I do my job as I try to keep from drooling and jumping across the counter and doing the things I read about in my books.
Oh and what about his name?
Magnus.
His name is seriously Magnus.
It couldn’t be more fitting. I have to crane my neck to look up into his face when he’s standing; falling upward into those stout-brown eyes, dark and clear.
And today, fire shoots up and down my spine when his full lips turn upward at the corners as I settle on the other side of the counter; his slightly crooked smile always looks a bit out of place, like he doesn’t smile often enough. It pulls at his lips and reveals just a hint of white teeth. They’re not perfectly straight, nor is his nose for that matter and I like that. I think his rough imperfections are exactly what makes him perfect.
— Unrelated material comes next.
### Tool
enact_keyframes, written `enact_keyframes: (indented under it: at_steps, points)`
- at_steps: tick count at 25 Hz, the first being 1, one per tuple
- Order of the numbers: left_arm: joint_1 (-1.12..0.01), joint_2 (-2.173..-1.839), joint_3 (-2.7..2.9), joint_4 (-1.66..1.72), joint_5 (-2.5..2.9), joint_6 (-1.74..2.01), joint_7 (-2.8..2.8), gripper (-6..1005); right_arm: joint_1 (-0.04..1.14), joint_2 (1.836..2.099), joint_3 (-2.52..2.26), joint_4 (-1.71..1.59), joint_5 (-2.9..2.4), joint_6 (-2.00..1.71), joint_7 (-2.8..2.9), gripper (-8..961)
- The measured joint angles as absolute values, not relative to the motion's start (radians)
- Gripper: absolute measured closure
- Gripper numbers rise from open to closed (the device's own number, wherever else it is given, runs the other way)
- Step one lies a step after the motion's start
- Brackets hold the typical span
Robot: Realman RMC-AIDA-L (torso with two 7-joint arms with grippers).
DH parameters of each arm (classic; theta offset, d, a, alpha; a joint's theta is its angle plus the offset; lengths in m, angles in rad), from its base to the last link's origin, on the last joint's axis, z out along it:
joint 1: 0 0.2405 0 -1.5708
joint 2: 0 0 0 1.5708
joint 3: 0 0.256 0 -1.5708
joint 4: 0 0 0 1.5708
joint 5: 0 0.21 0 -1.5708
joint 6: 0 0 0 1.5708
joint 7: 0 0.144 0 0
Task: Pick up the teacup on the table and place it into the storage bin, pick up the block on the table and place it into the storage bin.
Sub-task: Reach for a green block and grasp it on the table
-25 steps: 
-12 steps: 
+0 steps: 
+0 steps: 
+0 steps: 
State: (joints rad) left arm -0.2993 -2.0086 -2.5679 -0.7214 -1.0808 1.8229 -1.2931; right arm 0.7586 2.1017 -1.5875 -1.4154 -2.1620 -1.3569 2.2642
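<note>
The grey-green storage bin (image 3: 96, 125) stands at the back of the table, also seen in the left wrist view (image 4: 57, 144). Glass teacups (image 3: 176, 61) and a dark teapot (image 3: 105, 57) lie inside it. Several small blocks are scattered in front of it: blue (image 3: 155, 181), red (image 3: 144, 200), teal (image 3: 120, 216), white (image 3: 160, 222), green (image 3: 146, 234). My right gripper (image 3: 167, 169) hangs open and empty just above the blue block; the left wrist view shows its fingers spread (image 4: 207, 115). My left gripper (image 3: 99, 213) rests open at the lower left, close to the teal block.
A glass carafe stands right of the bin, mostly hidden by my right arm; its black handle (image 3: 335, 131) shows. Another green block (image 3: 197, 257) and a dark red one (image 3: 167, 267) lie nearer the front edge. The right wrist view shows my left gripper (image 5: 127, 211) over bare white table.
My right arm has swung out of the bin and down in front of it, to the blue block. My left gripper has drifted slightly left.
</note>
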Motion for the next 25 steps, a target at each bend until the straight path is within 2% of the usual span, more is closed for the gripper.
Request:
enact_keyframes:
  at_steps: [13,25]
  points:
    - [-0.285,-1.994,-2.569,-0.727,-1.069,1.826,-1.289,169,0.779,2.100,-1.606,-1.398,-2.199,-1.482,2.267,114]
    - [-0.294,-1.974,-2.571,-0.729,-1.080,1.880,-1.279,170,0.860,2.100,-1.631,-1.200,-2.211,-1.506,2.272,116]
“These are for you.” He slides two bottles of wine toward me. “Did you enjoy the last two? The Bordeaux was from a particularly good year. Good Bordeaux is hard to come by these days.” His voice rumbles out like a train from a tunnel, sweeping me along with its momentum so that I feel like I have to say something.
“Yes, it was...a good year,” I mumble like an imbecile.
What the hell do I know about Bordeaux and years? Nothing, that’s what. If you ask me about strawberry-flavored milk or what kinds of sprinkles taste best on top of a hot fudge sundae, then I’m your girl.
Blood rushes in my ears as I try to follow up with something less idiotic. “It was smooth.”
What the heck? Smooth? I give up.
I drop my eyes to the table and start to measure the dimensions on the stack of posters, scribbling the numbers on the order forms. My face is so hot it’s about to go super nova, and I think my nipples just stabbed right through the fabric of my blouse.